[Gen-art] Gen-art telechat review of draft-ietf-i2rs-traceability-09

Elwyn Davies <elwynd@dial.pipex.com> Thu, 05 May 2016 13:41 UTC

To: General area reviewing team <gen-art@ietf.org>
From: Elwyn Davies <elwynd@dial.pipex.com>
Message-ID: <572B4D51.10003@dial.pipex.com>
Date: Thu, 05 May 2016 14:40:33 +0100
User-Agent: Mozilla/5.0 (Windows NT 6.1; WOW64; rv:38.0) Gecko/20100101 Thunderbird/38.7.2
MIME-Version: 1.0
Content-Type: text/plain; charset="utf-8"; format="flowed"
Content-Transfer-Encoding: 7bit
Archived-At: <http://mailarchive.ietf.org/arch/msg/gen-art/YfwTUiDmV4MXQRQmTrD2_DgLzwI>
Cc: draft-ietf-i2rs-traceability.all@ietf.org
Subject: [Gen-art] Gen-art telechat review of draft-ietf-i2rs-traceability-09
Precedence: list

I am the assigned Gen-ART reviewer for this draft. The General Area
Review Team (Gen-ART) reviews all IETF documents being processed
by the IESG for the IETF Chair.
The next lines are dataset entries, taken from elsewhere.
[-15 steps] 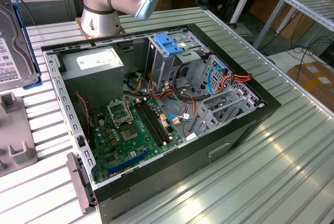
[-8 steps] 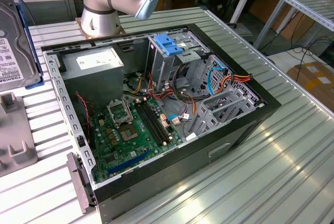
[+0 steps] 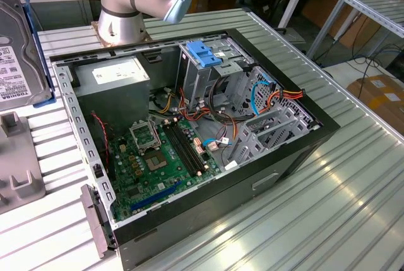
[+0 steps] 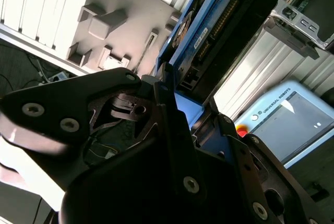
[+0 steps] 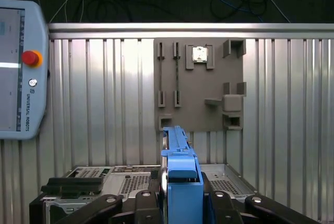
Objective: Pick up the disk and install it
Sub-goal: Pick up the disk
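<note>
At exterior view's left edge, disk (image 3: pixel 19 50) half cut off; fingers (image 5: pixel 154 208) clamped across its blue rails.

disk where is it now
The disk stands upright at the exterior view's far left, above the grey fixture; the pincer holds it in the first wrist view.

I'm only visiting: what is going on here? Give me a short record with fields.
Gripper: gripper shut on the disk
Disk: seen edge-on in the first wrist view, blue rails, clear of the case
Holder: grey plate lying on the ribbed table
Computer case: open on the table, circuit board showing
Installed: not yet
</note>
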Controlling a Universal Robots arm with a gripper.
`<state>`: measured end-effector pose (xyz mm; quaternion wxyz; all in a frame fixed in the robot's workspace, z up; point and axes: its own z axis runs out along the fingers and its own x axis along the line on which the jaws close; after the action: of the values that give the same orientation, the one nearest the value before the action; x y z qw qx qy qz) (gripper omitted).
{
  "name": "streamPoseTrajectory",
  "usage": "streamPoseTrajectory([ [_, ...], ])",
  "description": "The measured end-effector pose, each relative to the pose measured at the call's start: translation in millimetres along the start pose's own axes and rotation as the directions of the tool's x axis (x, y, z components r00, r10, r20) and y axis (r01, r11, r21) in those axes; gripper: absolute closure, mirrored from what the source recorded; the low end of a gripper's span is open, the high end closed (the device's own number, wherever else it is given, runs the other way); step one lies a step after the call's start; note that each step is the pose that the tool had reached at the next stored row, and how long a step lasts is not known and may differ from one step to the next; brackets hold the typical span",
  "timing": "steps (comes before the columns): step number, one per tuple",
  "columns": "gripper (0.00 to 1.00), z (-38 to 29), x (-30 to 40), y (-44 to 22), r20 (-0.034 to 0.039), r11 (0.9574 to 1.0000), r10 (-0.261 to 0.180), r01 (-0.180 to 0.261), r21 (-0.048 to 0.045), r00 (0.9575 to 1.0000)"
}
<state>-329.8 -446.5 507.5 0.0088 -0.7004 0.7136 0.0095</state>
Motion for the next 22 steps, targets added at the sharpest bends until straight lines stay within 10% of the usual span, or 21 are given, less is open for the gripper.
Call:
streamPoseTrajectory([
  [22, 0.63, 0.4, 2.7, -6.4, -0.0001, 1.0000, 0.000, 0.000, -0.0001, 1.0000],
])
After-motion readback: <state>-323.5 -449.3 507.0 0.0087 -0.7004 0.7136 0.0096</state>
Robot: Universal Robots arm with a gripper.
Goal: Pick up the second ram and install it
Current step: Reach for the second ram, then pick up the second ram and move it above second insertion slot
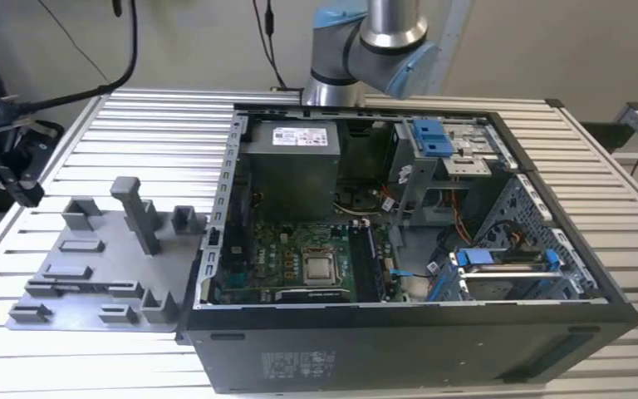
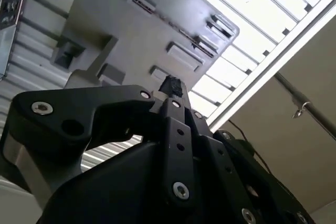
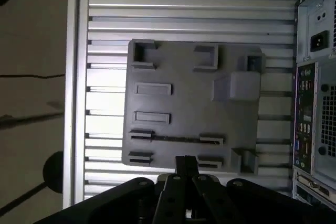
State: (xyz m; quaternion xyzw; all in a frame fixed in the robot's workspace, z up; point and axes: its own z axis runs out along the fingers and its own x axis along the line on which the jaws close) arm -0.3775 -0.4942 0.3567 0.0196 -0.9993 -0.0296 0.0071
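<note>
The pincer (image 3: 186,163) sits closest to the lens in both wrist views. Its black fingers are pressed together with nothing between them, and it hangs above the grey holder tray (image 3: 184,108) without touching it. In the first wrist view its tip lies over the tray's edge, on the side where the second ram (image 3: 176,139) rests.

The second ram stands on its edge in the tray. From above it shows as a thin dark strip spanning two slotted holders, and it is apart from the pincer.

Other blocks and empty slots rise from the tray around it, with a taller post toward the far side. The tray lies flat on the slatted metal worktop (image 3: 184,14).

Just beside the tray, on the exterior view's right of it, an open computer case (image 1: 408,349) lies on its side. Inside it are the green motherboard (image 1: 296,249), nearest the tray, and the grey power supply (image 1: 292,170) behind the board.

Farther from the tray, blue-latched drive bays (image 1: 432,137) stand at the case's far end. The robot arm (image 1: 391,33) rises behind the case.
</note>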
Please wait for direction from your
document shepherd or AD before posting a new version of the draft.

For more information, please see the FAQ at

<http://wiki.tools.ietf.org/area/gen/trac/wiki/GenArtfaq>.

Document: draft-ietf-i2rs-traceability-09.txt
Reviewer: Elwyn Davies
Review Date: 2016/05/05
IETF LC End Date: 2016/04/29
IESG Telechat date: 2016/05/05

Summary:
I have concerns about the trace model used as explained below.  It may 
be that there is good reason and WG consensus for the model adopted, but 
it would be good to see some explanation of the rather curious hybrid 
model used.  There are also significant issues with the description of 
timestamps and a number of other nits/editorial matters to address.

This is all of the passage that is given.